The incident aircraft, ZK-ZQG (photo: Alec Wilson / CC:by-sa)

Stabiliser trim mechanism damage was discovered on a Boeing 737-800, caused by a rag that had been left behind during previous maintenance.

On 7 June 2013 a Boeing 737-838 operated by Jetconnect Limited was undergoing scheduled maintenance at Auckland International Airport, New Zealand. During an inspection of the forward electronics and equipment compartment area under the flight deck, metal filings were found next to the stabiliser trim cable drum. On closer inspection a rag was found trapped under the stabiliser trim cable windings on the forward cable drum.

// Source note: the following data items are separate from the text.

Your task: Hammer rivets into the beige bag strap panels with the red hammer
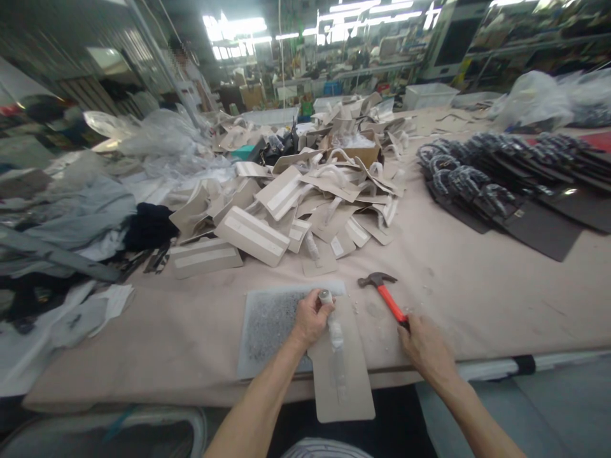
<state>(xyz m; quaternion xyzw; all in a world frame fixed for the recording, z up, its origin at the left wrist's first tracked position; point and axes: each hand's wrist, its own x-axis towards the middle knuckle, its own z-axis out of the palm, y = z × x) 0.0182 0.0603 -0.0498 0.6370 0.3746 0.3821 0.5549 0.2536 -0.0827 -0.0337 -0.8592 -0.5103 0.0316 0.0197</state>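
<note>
My left hand (312, 316) is closed around a short metal cylinder (325, 295), perhaps a punch or setting tool, held upright. It stands over the upper part of a beige panel (344, 375) with a plastic-wrapped strap (337, 337) along its middle. That panel lies partly on a speckled grey board (272, 327) and juts past the table's front edge. To the right, my right hand (427, 346) grips the end of a claw hammer (392, 302) with an orange-red handle. The hammer's dark head is down at the tabletop; whether it touches the cloth I cannot tell.
A heap of beige panels with straps (286, 210) fills the table's middle. Dark panels with plastic-wrapped handles (520, 203) lie in rows at right. Clear plastic bags (162, 140) and dark cloth (149, 228) crowd the left. A cardboard box (365, 152) stands behind the heap.
</note>
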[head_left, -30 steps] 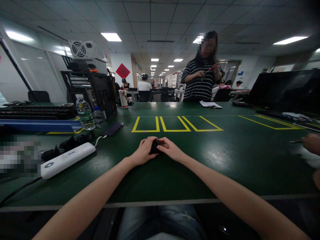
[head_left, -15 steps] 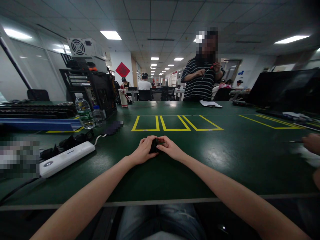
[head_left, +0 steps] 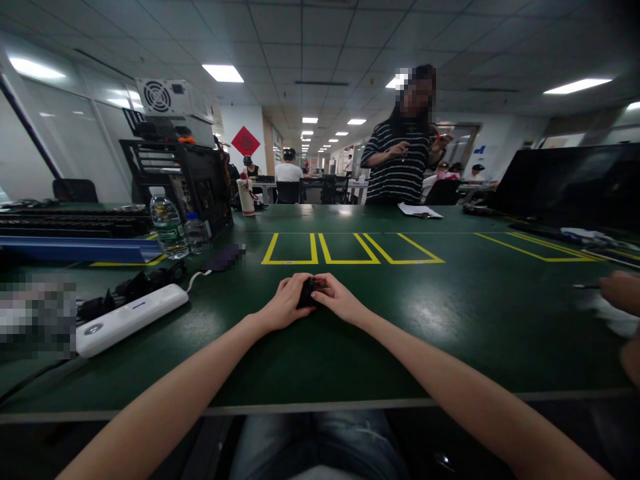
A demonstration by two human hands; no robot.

The rag had made the cable windings bulge outwards, which caused the cables to contact the cable guides, creating the metal filings and damaging the guides. The rag had increased the cable tension of the stabiliser trim system, which resulted in damage to a number of cable pulleys through which it was rigged. The control cables had also started to wear through contact with the steel bolts that held the cable guide spacers in place.

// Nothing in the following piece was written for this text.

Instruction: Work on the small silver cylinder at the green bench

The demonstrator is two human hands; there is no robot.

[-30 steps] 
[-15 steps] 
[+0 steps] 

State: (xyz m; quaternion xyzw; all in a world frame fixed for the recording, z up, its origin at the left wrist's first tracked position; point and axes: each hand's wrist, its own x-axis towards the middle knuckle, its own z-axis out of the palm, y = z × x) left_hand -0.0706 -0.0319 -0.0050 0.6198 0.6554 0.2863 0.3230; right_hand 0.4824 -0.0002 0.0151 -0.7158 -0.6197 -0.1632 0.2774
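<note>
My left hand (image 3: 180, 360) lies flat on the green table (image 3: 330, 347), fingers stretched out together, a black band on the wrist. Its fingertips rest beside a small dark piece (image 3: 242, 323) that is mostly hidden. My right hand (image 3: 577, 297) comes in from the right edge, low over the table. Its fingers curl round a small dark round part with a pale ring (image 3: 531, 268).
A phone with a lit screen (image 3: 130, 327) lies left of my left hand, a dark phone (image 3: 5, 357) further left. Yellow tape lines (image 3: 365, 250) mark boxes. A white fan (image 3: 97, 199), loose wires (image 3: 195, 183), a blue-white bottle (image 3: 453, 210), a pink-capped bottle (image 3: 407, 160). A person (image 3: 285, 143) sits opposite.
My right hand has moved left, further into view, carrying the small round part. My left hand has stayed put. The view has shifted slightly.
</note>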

The Transport Accident Investigation Commission (TAIC) found that it was highly likely the rag originated from the Qantas Sydney maintenance hangar, and that the presence of the rag trapped in the cable drum windings compromised the integrity of the aeroplane’s stabiliser trim system manual control.

The key lesson learnt from the inquiry into this occurrence was that all personnel must take care not to leave anything behind inside an aircraft after completing maintenance or cleaning tasks, especially in areas or near systems critical to flight safety.